> _YOUR INSTRUCTIONS_
Copy each line below in which the string "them" appears.

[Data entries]
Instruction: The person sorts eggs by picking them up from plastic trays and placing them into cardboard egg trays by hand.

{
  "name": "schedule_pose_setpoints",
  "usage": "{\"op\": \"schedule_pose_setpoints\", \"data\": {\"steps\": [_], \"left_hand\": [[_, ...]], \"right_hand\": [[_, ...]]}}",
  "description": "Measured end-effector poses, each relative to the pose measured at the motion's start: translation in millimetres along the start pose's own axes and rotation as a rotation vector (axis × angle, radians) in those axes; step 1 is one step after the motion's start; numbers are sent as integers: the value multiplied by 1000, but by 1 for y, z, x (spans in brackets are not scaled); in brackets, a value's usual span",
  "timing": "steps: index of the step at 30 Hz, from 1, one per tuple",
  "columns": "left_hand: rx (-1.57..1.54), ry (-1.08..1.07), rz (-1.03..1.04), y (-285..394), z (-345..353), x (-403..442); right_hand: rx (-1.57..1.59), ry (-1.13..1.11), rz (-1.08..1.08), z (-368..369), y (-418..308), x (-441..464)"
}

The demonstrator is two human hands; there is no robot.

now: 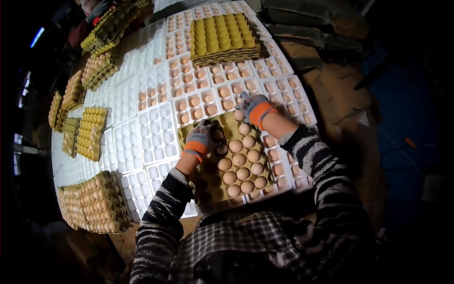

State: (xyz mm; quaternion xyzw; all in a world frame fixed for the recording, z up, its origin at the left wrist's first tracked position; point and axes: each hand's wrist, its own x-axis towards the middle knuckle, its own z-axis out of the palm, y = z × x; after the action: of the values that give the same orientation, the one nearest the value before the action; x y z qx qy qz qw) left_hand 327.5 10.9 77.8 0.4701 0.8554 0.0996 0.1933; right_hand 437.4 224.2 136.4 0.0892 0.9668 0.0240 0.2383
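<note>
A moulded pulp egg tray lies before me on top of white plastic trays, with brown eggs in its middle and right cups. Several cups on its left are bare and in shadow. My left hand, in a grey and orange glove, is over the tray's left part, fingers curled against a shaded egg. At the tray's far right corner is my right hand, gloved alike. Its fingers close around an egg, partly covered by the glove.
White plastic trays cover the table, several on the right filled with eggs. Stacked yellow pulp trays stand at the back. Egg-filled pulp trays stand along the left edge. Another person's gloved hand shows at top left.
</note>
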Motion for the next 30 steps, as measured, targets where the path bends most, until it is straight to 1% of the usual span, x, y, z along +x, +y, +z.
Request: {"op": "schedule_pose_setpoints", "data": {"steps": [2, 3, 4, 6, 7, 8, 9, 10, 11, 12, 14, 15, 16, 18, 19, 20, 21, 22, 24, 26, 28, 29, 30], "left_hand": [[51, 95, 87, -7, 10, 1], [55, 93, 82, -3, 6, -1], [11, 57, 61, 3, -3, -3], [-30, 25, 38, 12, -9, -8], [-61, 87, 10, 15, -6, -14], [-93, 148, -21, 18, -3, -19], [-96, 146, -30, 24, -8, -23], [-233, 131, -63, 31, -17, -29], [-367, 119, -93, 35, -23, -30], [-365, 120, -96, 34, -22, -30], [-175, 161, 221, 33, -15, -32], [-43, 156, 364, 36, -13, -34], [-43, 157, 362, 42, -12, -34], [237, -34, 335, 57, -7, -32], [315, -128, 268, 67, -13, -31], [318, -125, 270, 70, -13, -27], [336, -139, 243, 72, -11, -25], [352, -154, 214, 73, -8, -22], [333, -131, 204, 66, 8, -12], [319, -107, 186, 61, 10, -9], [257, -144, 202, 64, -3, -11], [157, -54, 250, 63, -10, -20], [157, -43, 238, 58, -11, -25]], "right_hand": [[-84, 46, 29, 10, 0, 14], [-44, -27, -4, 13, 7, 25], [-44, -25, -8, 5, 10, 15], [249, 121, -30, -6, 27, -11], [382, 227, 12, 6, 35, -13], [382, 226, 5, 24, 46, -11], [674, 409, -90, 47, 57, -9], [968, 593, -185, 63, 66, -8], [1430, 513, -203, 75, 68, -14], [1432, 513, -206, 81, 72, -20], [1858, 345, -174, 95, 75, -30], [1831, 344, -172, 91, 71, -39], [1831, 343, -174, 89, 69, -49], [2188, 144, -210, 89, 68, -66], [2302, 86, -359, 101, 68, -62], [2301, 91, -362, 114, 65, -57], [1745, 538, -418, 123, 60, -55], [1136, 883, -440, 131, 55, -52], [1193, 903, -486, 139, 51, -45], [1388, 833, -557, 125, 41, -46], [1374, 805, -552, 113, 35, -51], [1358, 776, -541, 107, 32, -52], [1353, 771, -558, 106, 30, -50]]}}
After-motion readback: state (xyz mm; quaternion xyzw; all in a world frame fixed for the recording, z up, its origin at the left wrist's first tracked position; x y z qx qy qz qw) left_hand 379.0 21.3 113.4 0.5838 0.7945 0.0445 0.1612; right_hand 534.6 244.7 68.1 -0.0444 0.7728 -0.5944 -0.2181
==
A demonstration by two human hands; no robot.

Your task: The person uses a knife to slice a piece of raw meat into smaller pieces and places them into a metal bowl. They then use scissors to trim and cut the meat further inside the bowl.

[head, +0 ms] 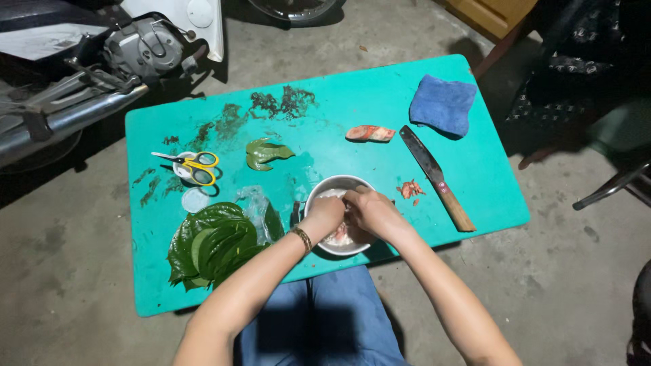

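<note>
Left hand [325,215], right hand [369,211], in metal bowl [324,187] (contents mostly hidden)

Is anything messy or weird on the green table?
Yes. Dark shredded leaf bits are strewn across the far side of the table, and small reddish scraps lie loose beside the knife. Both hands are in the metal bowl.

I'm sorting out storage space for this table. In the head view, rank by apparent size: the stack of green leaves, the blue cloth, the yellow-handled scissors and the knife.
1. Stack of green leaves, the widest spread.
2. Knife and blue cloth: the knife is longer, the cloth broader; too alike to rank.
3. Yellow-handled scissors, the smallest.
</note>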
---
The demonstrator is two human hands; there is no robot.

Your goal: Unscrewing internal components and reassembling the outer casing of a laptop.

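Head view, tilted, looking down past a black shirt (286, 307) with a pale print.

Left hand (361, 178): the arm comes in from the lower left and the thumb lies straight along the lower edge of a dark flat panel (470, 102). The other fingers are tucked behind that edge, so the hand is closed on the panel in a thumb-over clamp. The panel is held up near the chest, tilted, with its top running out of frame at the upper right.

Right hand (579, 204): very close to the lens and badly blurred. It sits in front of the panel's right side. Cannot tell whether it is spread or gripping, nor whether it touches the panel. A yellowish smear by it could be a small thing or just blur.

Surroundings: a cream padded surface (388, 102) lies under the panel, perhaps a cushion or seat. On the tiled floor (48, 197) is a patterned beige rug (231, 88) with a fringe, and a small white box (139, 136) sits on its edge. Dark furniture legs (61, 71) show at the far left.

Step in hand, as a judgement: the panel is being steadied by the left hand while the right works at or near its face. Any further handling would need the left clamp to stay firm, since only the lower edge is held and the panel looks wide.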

> _WRITTEN RESPONSE_
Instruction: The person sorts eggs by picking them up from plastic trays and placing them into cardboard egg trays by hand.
Your task: The person uses a knife to slice a piece of raw meat into smaller pieces and places them into a metal bowl. They then use scissors to trim and cut the meat further inside the bowl.

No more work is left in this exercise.